An Insight To Our Dataset

Describing our data to further our understanding of Terrorism.

Data Visualization
5 min readMar 21, 2021
Photo by Mika Baumeister on Unsplash

The Source

In our quest to better understand terrorism, we have extracted our dataset from the Global Terrorism Database (GTD) of the National Consortium for the Study of Terrorism And Responses to Terrorism (START). This organization is part of the Department of Homeland Security emeritus center of excellence led by the University of Maryland. Its objectives are collecting and analyzing wide ranges of data on terrorism. Therefore, it is active in both research and education.

“START is committed to the widespread dissemination of its research findings not only to homeland security professionals through tailored research, education and training efforts, but also to students of all levels and to the general public.”

An Overview of The Global Terrorism Database

The Global Terrorism Database (GTD) is an open-source database including information on both domestic and international terrorist attacks from 1970 through 2019, and now includes more than 200,000 cases.

The GTD is available online in an effort to increase understanding of terrorist violence.

Characteristics of the GTD

  • Contains information on over 200,000 terrorist attacks
  • Includes information on more than 95,000 bombings, 20,000 assassinations, and 15,000 kidnappings and hostage events since 1970
  • Includes information on at least 45 variables for each case, with more recent incidents including information on more than 120 variables
  • More than 4,000,000 news articles and 25,000 news sources were reviewed to collect incident data from 1998 to 2019 alone

The Global Terrorism Database (GTD)™ is the most comprehensive unclassified database of terrorist attacks in the world.

GTDs Definition of Terrorism

“Terrorist attack as the threatened or actual use of illegal force and violence by a non-state actor to attain a political, economic, religious, or social goal through fear, coercion, or intimidation.” Defines the GTD.

In practice to consider an incident for inclusion in the GTD, all three of the following attributes must be present: 

  1. The incident must be intentional the result of a conscious calculation on the part of a perpetrator. 
  2. The incident must entail some level of violence or immediate threat of violence - including property violence, as well as violence against people.
  3. The perpetrators of the incidents must be sub-national actors. The database does not include acts of state terrorism.

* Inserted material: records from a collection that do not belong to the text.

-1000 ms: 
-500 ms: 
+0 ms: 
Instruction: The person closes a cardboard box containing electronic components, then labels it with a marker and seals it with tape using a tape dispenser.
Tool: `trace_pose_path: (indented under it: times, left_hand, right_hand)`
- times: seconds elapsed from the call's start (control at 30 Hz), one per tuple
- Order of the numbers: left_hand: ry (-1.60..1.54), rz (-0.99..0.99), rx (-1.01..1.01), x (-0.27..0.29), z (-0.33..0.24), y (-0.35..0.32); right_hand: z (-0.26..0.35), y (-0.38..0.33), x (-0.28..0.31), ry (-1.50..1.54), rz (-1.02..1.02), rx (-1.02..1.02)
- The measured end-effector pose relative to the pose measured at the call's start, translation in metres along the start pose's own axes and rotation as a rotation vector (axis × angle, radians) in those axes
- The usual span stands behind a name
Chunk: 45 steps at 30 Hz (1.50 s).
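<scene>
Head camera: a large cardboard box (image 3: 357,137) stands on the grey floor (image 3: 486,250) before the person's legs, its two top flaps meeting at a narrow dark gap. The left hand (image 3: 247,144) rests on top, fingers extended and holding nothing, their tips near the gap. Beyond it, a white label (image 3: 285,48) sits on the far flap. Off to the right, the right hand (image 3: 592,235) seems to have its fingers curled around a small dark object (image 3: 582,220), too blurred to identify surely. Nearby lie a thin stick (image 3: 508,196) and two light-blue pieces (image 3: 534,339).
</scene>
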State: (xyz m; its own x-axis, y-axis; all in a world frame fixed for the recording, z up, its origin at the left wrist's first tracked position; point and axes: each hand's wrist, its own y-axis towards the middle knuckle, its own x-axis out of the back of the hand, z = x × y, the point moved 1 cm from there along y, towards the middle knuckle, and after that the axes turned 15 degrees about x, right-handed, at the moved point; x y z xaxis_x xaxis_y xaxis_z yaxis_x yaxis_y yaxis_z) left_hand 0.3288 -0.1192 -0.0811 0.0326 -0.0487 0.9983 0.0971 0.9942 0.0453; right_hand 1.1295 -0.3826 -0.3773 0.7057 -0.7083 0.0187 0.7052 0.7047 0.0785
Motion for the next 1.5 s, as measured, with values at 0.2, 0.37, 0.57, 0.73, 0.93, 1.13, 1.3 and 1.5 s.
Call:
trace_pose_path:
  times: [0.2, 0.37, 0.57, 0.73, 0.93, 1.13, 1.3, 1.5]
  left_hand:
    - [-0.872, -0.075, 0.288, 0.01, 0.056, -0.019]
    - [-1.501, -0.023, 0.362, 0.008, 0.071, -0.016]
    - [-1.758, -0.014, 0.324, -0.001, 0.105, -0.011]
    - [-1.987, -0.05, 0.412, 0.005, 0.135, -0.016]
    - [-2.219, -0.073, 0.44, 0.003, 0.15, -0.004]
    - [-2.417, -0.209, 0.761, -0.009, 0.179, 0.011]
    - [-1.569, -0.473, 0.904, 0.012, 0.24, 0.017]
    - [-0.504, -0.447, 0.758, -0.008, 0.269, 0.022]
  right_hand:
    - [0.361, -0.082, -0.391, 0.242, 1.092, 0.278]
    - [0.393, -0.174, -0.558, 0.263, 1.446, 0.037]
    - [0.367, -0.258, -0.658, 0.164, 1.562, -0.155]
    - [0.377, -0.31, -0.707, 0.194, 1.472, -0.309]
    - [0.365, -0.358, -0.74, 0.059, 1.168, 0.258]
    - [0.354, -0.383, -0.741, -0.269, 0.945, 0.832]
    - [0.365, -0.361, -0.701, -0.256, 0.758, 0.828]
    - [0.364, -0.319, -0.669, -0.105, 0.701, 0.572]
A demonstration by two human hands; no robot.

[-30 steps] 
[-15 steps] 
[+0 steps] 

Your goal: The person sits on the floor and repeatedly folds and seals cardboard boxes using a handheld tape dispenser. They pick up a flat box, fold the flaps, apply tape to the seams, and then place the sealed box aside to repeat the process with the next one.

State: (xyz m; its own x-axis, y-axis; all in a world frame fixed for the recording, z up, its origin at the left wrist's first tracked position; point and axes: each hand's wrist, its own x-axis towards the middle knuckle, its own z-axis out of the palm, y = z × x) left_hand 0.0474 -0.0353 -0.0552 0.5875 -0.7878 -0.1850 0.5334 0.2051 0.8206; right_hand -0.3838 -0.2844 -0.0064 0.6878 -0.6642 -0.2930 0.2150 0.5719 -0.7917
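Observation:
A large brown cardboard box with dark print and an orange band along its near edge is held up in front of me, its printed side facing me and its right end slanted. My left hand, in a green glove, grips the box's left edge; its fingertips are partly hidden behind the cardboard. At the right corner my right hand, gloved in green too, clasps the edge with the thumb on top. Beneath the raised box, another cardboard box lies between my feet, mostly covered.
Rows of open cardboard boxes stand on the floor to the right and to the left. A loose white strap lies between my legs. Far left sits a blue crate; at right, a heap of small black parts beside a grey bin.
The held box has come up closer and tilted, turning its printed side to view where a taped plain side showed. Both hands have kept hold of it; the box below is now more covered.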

In addition, at least two of the following three criteria must be present for an incident to be included in the GTD: 

  • Criterion 1: The act must be aimed at attaining a political, economic, religious, or social goal. In terms of economic goals, the exclusive pursuit of profit does not satisfy this criterion.
  • Criterion 2: Evidence of an intention to coerce, intimidate, or convey some other message to a larger audience (or audiences) than the immediate victims.
  • Criterion 3: The action must be outside the context of legitimate warfare activities. That is, the act must be outside the parameters permitted by international humanitarian law.

Exploring Variables

For every observation (unique ID), both spatial and temporal dimensions are given with information on the date and numerous variables specifying the location as described here below,

  • Temporal variables: year, month, day, approximate date, extended incident (if incident extends beyond 24h),…
  • Incident information variables: A summary, the incident qualified as terrorism by which inclusion criterion (3 criteria), if there is doubt as to if it was terrorism, related incidents, part of multiple incidents,…
  • Location variables: country, region, province/state, vicinity, latitude, longitude, …
  • Attack variables: attack type, if it was a successful attack, if it was a suicide attack,…
  • Weapon variables: Weapon type and subtype, variables related to if there were multiple weapons,…
  • Target/Victim variables: target type and subtype, nationality, specific target name, variables related to account for multiple targets…
  • Perpetrator variables: group name and subgroup name, number of perpetrators, presence of unaffiliated individuals, number of the captured perpetrators, claim of responsibility, mode or claim, and variables to account for multiple perpetrator groups, if they are confirmed or not,…
  • Causalities variables: number of fatalities, number of perpetrators fatalities, number of injured (nationality, perpetrators,…), variables related to damaged properties, series of var. related to number of kidnapping( number, duration, country, ransoms, outcome, rescued)
  • Additional and Sources variables: additional notes, was the attack logistically international or domestic, ideologically international or domestic, Source citations (1st to 3rd source),…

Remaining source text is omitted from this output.